Momentive Announces Third Quarter 2018 Results
WATERFORD, N.Y.--(BUSINESS WIRE)--Nov 9, 2018--MPM Holdings Inc. (“Momentive” or the “Company”) (OTCQX: MPMQ) today announced results for the third quarter ended September 30, 2018.
“Our strong third quarter results demonstrate incremental progress against our strategy to drive segment EBITDA growth, improve margins and generate free cash flow,” said Jack Boss, Chief Executive Officer and President. “We continue to benefit from the ongoing market uplift within our Formulated and Basic Silicones segment as well as growth in our specialty applications driven by end-market pull and our strategic capital investments.”
“In addition, as previously announced, following a thoughtful and comprehensive review of our strategic growth opportunities, we announced a definitive merger agreement that will deliver maximum value to our stockholders, while positioning the Company for long-term growth and future job creation that will benefit our talented global employees, customers, and suppliers. When completed, we believe the transaction will enhance our global leadership position by expanding our portfolio of products, broadening our geographic reach and strengthening our financial position.”
Mr. Boss concluded, “As we look out into the remainder of 2018, we continue to expect strong demand driven by solid industry fundamentals and continued margin improvement from increased specialty sales, cost optimization and favorable trends in basics products.”
Third Quarter 2018 Results
Net Sales.
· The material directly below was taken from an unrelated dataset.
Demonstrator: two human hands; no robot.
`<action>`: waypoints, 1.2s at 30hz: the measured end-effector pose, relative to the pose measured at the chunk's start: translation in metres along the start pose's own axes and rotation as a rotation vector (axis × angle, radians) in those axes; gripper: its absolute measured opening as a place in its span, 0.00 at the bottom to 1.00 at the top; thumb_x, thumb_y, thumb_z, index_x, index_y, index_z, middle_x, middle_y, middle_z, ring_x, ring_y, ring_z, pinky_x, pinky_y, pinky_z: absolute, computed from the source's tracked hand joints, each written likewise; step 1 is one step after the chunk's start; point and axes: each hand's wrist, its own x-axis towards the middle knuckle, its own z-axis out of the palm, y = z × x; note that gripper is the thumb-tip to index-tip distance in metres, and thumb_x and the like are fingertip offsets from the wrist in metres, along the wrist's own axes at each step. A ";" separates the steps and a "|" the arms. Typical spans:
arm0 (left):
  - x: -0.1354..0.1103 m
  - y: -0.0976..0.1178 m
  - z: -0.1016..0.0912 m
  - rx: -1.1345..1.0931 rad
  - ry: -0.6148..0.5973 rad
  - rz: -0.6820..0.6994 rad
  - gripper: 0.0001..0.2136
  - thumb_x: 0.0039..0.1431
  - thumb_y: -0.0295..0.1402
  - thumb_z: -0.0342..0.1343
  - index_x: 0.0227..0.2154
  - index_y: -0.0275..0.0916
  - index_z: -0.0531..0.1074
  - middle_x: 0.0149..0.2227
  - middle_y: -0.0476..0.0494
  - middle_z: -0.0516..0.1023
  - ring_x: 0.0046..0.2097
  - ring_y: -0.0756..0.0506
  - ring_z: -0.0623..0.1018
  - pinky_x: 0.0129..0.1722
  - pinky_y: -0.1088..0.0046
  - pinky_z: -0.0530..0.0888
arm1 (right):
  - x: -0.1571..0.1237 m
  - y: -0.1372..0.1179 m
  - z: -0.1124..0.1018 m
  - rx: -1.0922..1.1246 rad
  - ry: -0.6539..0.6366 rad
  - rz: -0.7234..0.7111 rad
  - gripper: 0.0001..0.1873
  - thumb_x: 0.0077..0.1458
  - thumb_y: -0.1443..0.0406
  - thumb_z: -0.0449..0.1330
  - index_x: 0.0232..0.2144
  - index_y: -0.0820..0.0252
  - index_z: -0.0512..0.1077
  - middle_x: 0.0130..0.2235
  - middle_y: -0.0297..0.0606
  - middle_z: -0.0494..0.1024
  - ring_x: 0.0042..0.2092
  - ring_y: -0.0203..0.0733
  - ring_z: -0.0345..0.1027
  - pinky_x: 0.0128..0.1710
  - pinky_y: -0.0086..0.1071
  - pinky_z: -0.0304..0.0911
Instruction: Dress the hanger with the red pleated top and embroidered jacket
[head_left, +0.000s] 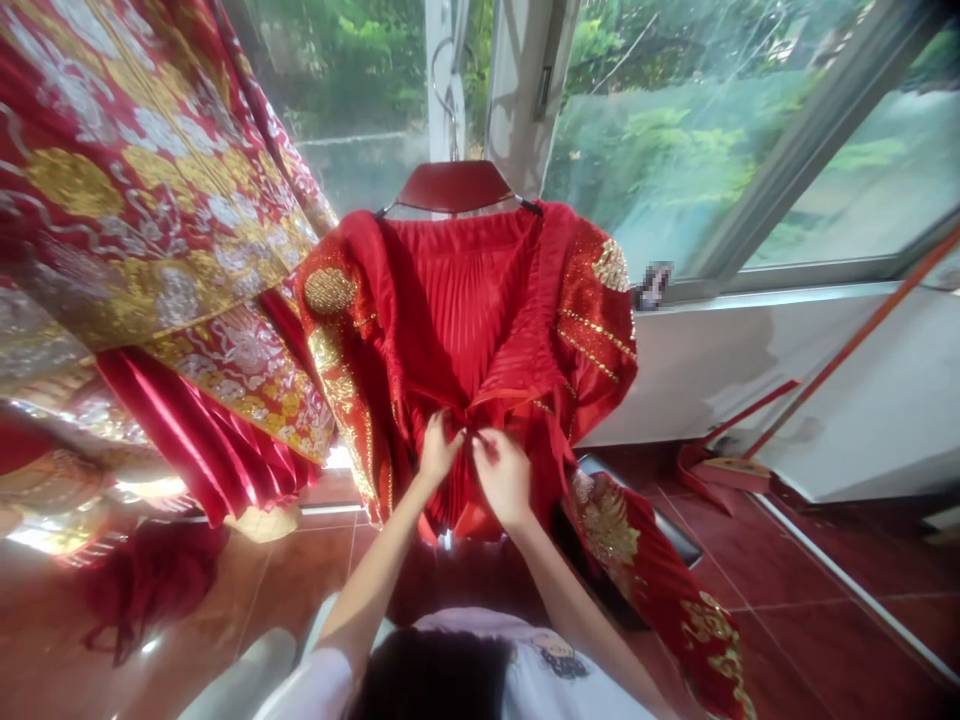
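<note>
A red pleated garment (457, 300) with gold embroidery hangs on a dark red hanger (454, 186) in front of the window. Both my hands are raised to its middle, where a red ribbon tie (491, 403) crosses the front. My left hand (437, 450) pinches the ribbon with closed fingers. My right hand (501, 475) is right beside it, fingers also closed on the ribbon. The garment's embroidered sleeve (660, 580) trails down to the lower right.
A second red, gold and silver embroidered garment (135, 220) hangs at the left, close to the first. A broom with an orange handle (840, 360) leans on the white wall at the right. Glossy red floor tiles (810, 620) lie below.
</note>
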 end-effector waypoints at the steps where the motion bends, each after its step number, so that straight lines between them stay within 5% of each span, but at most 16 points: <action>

Net sales for the three months ended September 30, 2018 were $687 million, an increase of 16% compared with $594 million in the prior year. The increase was driven by improved market dynamics in our basics end markets and volume gains across nearly all of Momentive’s segments, which reflected the benefits of our strategic growth investments and increased demand in the automotive, agriculture, personal care, electronic, and industrial end markets.
Net Income (Loss). Net income for the three months ended September 30, 2018 was $18 million compared with net loss of $8 million in the prior year period.
Segment EBITDA. Segment EBITDA for the three months ended September 30, 2018 was $102 million, an increase of 52% compared with $67 million in the prior year period. The increase in Segment EBITDA was driven by significantly improved market dynamics in our basics end markets and the benefits of prior strategic investments in our specialty capabilities.
The following tables reflect net sales and Segment EBITDA by reportable segment for the third quarter and nine months ended September 30, 2018 and 2017. See “Non-U.S. GAAP Measures” and Schedule 4 to this release for further information regarding Segment EBITDA and for a reconciliation of net income (loss) to Segment EBITDA.
(1) Intersegment sales are not significant and, as such, are eliminated within the selling segment.
Momentive Enters into Agreement to be Acquired by Investor Group
On September 13, 2018, Momentive, SJL Partners LLC, KCC Corporation and Wonik QnC Corporation (collectively, the “Investor Group”) announced that they have entered into a definitive merger agreement whereby the Investor Group will acquire Momentive in a transaction valued at approximately $3.1 billion, including the assumption of net debt, pension and postretirement liabilities.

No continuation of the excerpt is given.